THE WORST foods to try and eat at a conference (James Burford)


Given that I co-edit Conference Inference, it’s no secret that there are many things that I like about conferences: hugs with old friends, learning about new places, opportunities for intellectual stimulation, feedback on work in progress, and feeling a part of an academic community, among others. While I do enjoy events that are facilitated online, I find that there is something special about being there in the flesh, meeting people face to face.

And yet conferences, in all their embodied goodness, also facilitate opportunities for disconnection, alienation, jealousies, exhaustion and the sheer awkwardness of being a human person in a new place and/or time zone. They can be tough events, where delegates navigate sometimes complex social, political and intellectual scenes. Academic conferences are also events where the folk who we often know as (Surname, date) become corporeal creatures. These creatures might be wonderful, generous, and kind. And yet here they are, lifted off the page in their all too human form. We all know of the monsters who bump into us (or worse: see Liz Jackson’s post ‘Theorising grabs’),  spill their tea and rub it into the carpet, can’t figure out the lunch queue, talk too long or too loud, or leave dishes scattered about the place for someone else to collect, amid a wide array of other naughty things. If we are honest with ourselves, we might even find that we are these monsters sometimes too.

The visceral nature of conferences can make them awkward spaces to inhabit, particularly for those of us who find that awkwardness easily finds us. I know I am not alone in saying that I don’t always locate my most graceful self at conferences. Instead, I bumble forward trying my best not to crash into the keynote speaker. All and all, I am usually happy if I scrape through in order to confer another day.

In response to my own awkward noticings, I am starting an occasional series of posts on Conference Inference called ‘Awkward Delegate’ which is all about the ways in which conferences can be experienced as socially tough spaces. Today, I am beginning with an area close to my heart: conference food.

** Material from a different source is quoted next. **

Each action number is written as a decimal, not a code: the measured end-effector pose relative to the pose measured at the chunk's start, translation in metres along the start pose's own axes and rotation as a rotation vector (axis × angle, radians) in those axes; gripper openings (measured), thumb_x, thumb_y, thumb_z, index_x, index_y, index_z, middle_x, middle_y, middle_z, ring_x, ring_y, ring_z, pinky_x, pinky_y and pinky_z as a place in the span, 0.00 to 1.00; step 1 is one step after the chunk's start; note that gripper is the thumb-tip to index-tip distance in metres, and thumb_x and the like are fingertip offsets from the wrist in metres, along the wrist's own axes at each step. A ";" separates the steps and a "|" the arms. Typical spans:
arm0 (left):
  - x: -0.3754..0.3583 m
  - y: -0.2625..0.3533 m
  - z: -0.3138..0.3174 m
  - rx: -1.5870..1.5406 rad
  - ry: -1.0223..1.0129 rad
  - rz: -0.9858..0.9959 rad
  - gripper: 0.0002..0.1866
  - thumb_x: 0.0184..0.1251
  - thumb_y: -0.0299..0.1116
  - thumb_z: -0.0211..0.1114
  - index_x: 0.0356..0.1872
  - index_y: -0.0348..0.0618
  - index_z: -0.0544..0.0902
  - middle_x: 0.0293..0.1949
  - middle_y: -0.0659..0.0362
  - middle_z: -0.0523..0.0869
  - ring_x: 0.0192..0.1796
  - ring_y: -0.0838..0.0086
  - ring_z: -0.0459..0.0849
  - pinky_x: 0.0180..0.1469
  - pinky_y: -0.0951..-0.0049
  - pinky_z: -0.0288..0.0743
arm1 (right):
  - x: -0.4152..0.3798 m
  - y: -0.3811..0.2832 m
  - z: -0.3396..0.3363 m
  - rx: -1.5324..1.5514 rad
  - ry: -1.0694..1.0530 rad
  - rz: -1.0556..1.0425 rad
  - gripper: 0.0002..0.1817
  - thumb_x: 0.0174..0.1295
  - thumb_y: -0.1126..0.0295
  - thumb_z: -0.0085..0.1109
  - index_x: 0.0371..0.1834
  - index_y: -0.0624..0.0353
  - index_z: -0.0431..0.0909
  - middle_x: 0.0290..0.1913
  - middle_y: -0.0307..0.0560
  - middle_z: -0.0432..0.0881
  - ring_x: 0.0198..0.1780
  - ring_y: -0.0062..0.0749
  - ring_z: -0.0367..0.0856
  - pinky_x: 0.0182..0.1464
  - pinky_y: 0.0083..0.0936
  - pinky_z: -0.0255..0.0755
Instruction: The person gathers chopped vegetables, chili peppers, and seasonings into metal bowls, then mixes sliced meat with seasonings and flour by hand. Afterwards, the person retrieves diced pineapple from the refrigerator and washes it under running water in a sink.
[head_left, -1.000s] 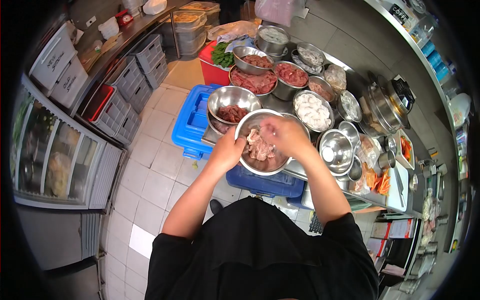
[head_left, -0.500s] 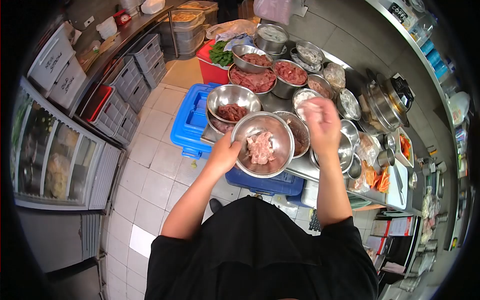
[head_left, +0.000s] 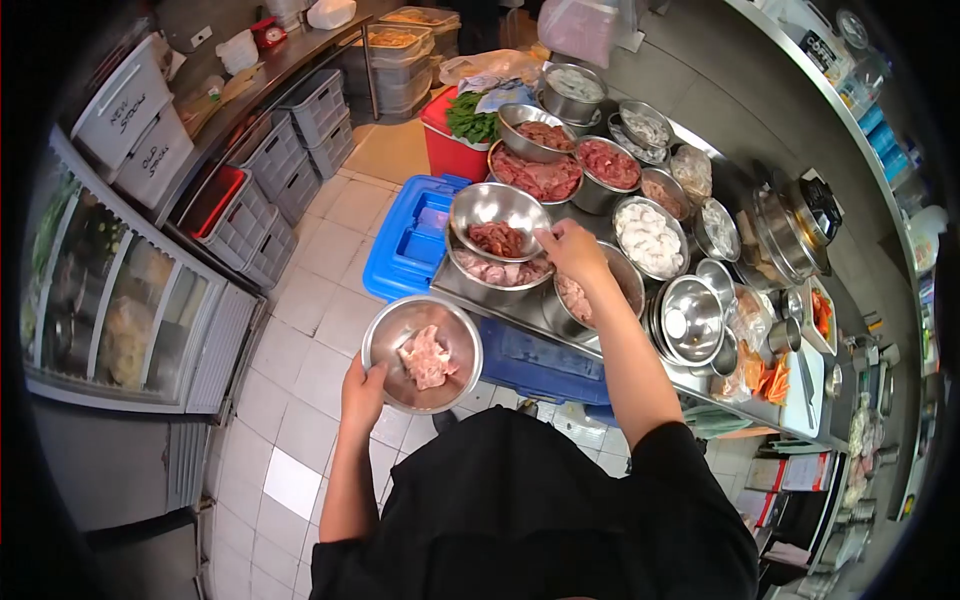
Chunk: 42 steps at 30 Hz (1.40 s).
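The left hand grips the near-left rim of a steel mixing bowl, carried over the tiled floor outside the desk's near edge, near its left corner. A portion of pale pink meat lies inside, so that bowl still has its contents.

At the desk, a deeper bowl with pale meat pieces sits by the near edge, partly under the right forearm. Just left of it, toward the left corner, the dark-meat bowl rests over a meat bowl, covering part of it. The right hand has its fingers bent at the upper bowl's right rim and appears to pinch it.

Along the right half of the near edge are nested steel bowls, then orange slices and a white board near the right corner. Past the left edge, a blue tub limits sideways room; the widest opening is the floor on the person's left.

Farther in, a bowl of white pieces and a red-meat pot crowd rim to rim, leaving only narrow gaps. A noodle-like pale food pot stands toward the far-left corner.
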<state>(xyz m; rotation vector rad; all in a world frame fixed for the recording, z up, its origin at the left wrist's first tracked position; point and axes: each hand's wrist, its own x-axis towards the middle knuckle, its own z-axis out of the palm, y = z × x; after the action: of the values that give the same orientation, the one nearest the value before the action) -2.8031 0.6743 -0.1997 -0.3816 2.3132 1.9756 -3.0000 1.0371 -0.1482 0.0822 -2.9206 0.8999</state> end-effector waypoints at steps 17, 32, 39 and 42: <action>-0.096 -0.091 -0.064 -0.047 0.794 -0.291 0.21 0.67 0.32 0.58 0.59 0.34 0.76 0.48 0.49 0.86 0.50 0.67 0.84 0.54 0.67 0.76 | 0.066 0.063 0.043 0.561 -0.120 0.178 0.18 0.57 0.65 0.65 0.46 0.64 0.78 0.37 0.48 0.83 0.26 0.32 0.82 0.19 0.27 0.77; -0.271 -0.211 -0.178 -0.165 1.451 -0.328 0.21 0.64 0.29 0.57 0.58 0.33 0.77 0.46 0.51 0.86 0.48 0.69 0.83 0.53 0.68 0.76 | -0.018 -0.294 0.271 0.738 -0.568 -0.402 0.17 0.64 0.73 0.59 0.25 0.49 0.59 0.25 0.26 0.59 0.26 0.12 0.54 0.26 0.18 0.46; -0.386 -0.217 -0.291 -0.363 1.693 -0.521 0.24 0.64 0.36 0.57 0.61 0.39 0.75 0.47 0.45 0.86 0.48 0.57 0.86 0.53 0.62 0.77 | -0.154 -0.423 0.537 0.517 -1.038 -0.096 0.10 0.65 0.65 0.53 0.44 0.59 0.73 0.39 0.48 0.78 0.33 0.36 0.81 0.28 0.34 0.81; -0.450 -0.212 -0.322 -0.395 1.836 -0.556 0.25 0.64 0.38 0.55 0.62 0.40 0.74 0.46 0.44 0.87 0.46 0.53 0.87 0.52 0.59 0.78 | -0.186 -0.433 0.627 0.377 -1.126 -0.036 0.17 0.66 0.61 0.51 0.48 0.65 0.73 0.43 0.53 0.79 0.35 0.41 0.82 0.28 0.40 0.82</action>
<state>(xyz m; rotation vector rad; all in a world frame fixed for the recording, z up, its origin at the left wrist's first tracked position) -2.2852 0.3916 -0.2522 -3.3844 1.4039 1.7035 -2.8229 0.3315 -0.4402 0.9431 -3.5559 1.8618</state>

A couple of things at the outset: I am not allergic to any foods and don’t have any dietary restrictions, so I am already in the privileged position of knowing that nothing on the menu is likely to kill me. I also want to begin with the acknowledgement that I am also very lucky to go to conferences and have other people cook things that I can eat. I am very grateful for this work! With that said, what follows is a non-exhaustive list of some of the most trying foods to eat at a public gathering of academic peers (as determined by me).

1. The flaky pastry


Delicious, warm, irresistible flaky pastry. The perfect accompaniment to a cup of coffee and a newspaper on a slow Sunday morning, right? Flaky pastry is, however, a conference nightmare. No matter how nimbly I nibble, I will later find crumbs hidden inside of my jumper.  The crumb intensiveness of these treats means that I will leave a mess of pastry in which ever location I’ve been eating. Consuming a croissant mid-conversation also involves the risk that I’ll send flecks of pastry flying in the direction of my interlocutor. If you have a beard, beware of lingering crumbs.

2. The sugar dusted (and jam filled) doughnut


The doughnut is another key generator of awkward eating experiences. This delicious treat is just too sugary to handle. If I am standing with a wobbly paper plate trying to talk to a new person, what am I supposed to do with the sticky sugary substance that coats my fingers? And then there’s the filling. I don’t want to be in a position of squirting oozy jam onto myself or anyone in proximity to me. I am sorry but doughnuts are a do not for me when it comes to conferencing.

3. The flour dusted scone or bread roll 


I think we can see a trend here? The flour dusted anything is a bad idea at conferences. I hate the sensation of dry flour touching my skin in general, so that’s one thing. Perhaps this bigger issue is: how do I eat it without making a mess? Neither I, nor anyone else, wants to be powdered by a flour bomb.

4. The over-large piece of sushi


I think this one explains itself. I am not sure why the over-large piece of sushi is often accompanied by a difficult to handle plate, chopsticks, and a difficult to manage condiments situation. I am not an octopus. I can’t stand up, eat sushi and try to be an academic human person all at once.

5. The noodle and/or the spaghetti


Don’t get me wrong, I love a noodle/spaghetti situation. But at a conference this is the worst idea. I don’t want anyone else to end up wearing my lunch.

6. The fancy conference dinner


What was on Master Chef last night? Do I really want to eat it? Hmmm – maybe not? As I wrote about in an earlier post called Academics on the dance floor: The curious practice of the conference disco, one memorable conference dinner served up something called a vanilla duck nugget. There seemed to be a number of un-eaten vanilla duck nuggets on plates at the end of dinner. 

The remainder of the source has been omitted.